A pochi mesi dalla conclusione del Sinodo, il Covid flagella Vecchio e Nuovo mondo. La pandemia costringe l’umanità sulla medesima barca. Una zattera fragile, a causa della violenza con cui l’essere umano si accanisce sulla natura, provocando le zoonosi, all’origine del virus.

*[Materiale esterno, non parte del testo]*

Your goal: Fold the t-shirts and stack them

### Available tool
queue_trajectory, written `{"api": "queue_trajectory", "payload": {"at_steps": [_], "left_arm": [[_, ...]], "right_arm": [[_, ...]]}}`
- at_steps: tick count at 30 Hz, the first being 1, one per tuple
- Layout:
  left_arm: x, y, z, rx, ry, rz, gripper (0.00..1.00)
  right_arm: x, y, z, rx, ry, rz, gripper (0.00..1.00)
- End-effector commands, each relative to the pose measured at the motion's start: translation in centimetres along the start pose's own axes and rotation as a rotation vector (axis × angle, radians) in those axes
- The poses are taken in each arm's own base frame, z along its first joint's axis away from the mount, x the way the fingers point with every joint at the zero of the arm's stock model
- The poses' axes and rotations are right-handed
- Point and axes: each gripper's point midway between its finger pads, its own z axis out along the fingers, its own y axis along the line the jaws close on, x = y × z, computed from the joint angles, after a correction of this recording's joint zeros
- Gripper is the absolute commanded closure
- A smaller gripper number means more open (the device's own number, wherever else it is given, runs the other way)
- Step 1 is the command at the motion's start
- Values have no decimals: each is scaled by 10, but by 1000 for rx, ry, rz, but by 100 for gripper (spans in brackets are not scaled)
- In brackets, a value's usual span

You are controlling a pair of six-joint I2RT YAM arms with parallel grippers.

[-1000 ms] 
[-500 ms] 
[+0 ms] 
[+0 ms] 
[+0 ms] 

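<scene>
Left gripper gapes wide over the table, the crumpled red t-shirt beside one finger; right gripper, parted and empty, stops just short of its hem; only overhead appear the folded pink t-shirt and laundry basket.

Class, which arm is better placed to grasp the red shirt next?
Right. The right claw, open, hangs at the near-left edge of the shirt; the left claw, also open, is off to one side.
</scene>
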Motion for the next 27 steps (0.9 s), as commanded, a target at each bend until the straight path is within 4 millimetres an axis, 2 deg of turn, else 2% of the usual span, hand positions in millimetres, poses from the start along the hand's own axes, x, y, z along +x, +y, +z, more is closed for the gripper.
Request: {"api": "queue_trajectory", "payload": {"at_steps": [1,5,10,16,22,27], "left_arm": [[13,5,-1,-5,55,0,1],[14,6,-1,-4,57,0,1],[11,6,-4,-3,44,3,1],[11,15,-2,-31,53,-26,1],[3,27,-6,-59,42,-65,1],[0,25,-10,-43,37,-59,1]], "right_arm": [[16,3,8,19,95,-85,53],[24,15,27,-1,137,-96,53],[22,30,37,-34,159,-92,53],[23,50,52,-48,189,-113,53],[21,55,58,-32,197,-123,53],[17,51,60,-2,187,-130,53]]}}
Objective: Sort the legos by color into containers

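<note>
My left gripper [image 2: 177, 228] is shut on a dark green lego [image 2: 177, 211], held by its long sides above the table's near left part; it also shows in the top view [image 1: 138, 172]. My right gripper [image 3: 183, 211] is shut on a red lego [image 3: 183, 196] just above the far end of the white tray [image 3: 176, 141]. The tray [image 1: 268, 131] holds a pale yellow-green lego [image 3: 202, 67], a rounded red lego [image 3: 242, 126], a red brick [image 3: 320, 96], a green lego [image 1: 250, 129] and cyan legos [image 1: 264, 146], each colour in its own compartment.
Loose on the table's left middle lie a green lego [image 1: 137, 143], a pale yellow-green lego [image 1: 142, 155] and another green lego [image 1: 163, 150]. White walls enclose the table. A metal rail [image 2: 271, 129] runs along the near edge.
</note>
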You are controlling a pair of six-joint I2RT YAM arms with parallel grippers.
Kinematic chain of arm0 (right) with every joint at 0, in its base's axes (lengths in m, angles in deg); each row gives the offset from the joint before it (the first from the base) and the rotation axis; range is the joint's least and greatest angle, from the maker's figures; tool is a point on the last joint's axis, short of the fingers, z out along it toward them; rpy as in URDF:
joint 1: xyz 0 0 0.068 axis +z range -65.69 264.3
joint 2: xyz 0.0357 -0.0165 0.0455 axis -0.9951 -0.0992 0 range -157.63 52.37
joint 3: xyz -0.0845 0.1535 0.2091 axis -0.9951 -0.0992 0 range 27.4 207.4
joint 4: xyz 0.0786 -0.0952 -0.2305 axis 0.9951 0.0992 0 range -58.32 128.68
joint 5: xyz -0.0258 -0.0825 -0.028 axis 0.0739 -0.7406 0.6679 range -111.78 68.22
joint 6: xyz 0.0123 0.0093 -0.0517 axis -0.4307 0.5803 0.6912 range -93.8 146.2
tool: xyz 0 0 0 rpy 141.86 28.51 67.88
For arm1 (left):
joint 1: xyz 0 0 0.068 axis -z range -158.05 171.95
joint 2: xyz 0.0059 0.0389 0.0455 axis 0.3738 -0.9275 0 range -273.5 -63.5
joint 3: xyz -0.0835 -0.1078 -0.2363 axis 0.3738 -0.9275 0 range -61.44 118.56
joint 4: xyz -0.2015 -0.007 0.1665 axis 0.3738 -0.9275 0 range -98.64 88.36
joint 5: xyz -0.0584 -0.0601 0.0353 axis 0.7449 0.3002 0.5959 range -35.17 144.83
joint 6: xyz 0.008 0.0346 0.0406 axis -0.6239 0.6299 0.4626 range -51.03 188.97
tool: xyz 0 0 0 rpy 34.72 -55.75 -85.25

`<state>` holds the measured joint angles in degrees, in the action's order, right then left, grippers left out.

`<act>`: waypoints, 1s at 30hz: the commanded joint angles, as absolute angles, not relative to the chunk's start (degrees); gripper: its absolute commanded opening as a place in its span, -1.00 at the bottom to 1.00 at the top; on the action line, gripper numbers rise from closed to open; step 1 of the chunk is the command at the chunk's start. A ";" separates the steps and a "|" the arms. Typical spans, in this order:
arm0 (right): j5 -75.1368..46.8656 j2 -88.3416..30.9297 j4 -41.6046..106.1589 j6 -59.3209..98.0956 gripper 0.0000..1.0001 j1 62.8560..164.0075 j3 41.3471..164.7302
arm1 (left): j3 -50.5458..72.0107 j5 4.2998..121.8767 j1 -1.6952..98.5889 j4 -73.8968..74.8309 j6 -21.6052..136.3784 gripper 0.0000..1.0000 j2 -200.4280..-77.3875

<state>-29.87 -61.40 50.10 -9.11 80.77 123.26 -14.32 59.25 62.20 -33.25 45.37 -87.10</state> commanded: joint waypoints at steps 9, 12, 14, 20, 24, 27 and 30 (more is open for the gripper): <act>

In una piazza San Pietro deserta, Francesco cammina stanco sotto la pioggia.
Non tutto, però, è perduto. La salvezza è ancora possibile. Per tutti.
Alessandro Galassi è filmmaker e documentarista. Vive e lavora tra Roma e città del Messico dove è socio fondatore di Lum arte y media ed è il corrispondente per Rai Italia.
In Italia ha collaborato con Rai3, Rai1, Rai Cultura, Corriere della sera, Università la Sapienza, Endemol, Magnolia.
Tra i doc più importanti ha realizzato Il posto della neve (Rai Cinema), Fronteras (Rai3), Sassi (Corriere della sera).